> [Instructions for the task]: The answer is an exact copy of the lines from the one with "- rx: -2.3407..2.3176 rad" to the end of the listing below, pictures left out.

> [Data excerpt]:
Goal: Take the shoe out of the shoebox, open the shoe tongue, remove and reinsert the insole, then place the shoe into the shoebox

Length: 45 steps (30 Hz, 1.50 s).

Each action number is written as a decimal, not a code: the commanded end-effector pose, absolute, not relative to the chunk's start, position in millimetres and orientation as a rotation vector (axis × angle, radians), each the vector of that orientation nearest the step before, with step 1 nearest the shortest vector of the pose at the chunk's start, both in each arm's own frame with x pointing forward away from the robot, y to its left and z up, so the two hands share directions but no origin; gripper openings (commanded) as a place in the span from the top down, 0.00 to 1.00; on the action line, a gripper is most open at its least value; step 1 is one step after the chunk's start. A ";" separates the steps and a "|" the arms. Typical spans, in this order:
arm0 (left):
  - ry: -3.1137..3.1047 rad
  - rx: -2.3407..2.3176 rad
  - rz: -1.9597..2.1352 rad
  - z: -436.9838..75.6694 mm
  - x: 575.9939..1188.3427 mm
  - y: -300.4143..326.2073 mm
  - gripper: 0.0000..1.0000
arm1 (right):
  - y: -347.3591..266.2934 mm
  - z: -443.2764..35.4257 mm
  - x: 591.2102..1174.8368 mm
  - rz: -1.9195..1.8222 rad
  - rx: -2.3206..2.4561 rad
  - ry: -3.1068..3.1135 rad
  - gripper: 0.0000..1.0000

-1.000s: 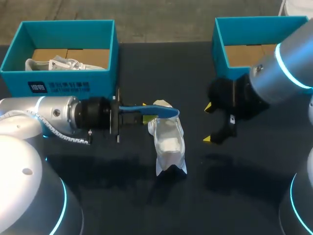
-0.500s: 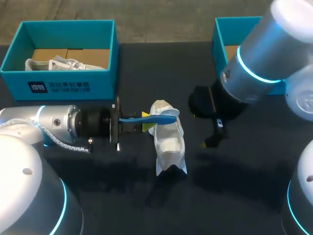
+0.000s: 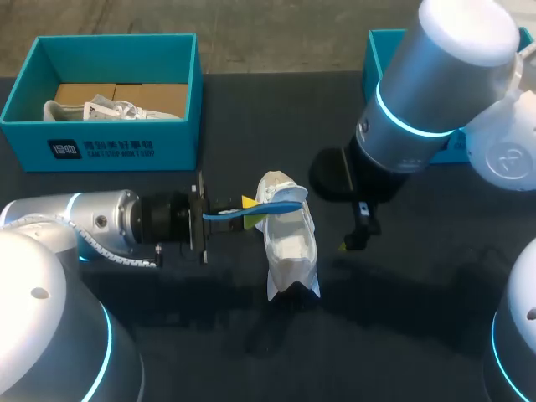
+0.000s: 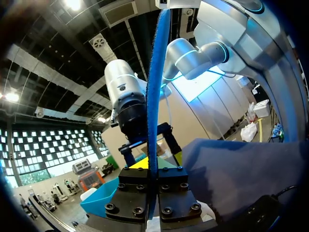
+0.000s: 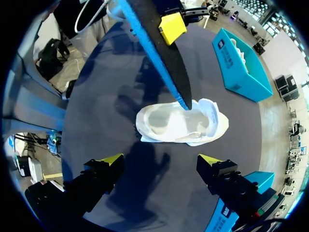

> [Answer to the problem]:
  - rx: -2.3407..2.3176 rad
  - rz: -1.9597..2.1352 rad
  - z: -436.9838..75.6694 mm
  - x: 575.9939..1188.3427 mm
  - y: -300.4143..326.2073 mm
  - gripper: 0.0000..1.0000
arm1 (right):
  - y: -347.3591..266.2934 mm
  - z: -443.2764..35.4257 mm
  - x: 591.2102..1174.8368 mm
  - rz: -1.9195..1.8222 rad
  - rx: -2.3206..2.4561 rad
  - ry: -3.1068..3.1135 rad
  - gripper: 0.0000..1.0000

-1.000s: 
-0.500s: 
+0.000s: 
+0.000s: 
+0.000s: 

This answer is complete.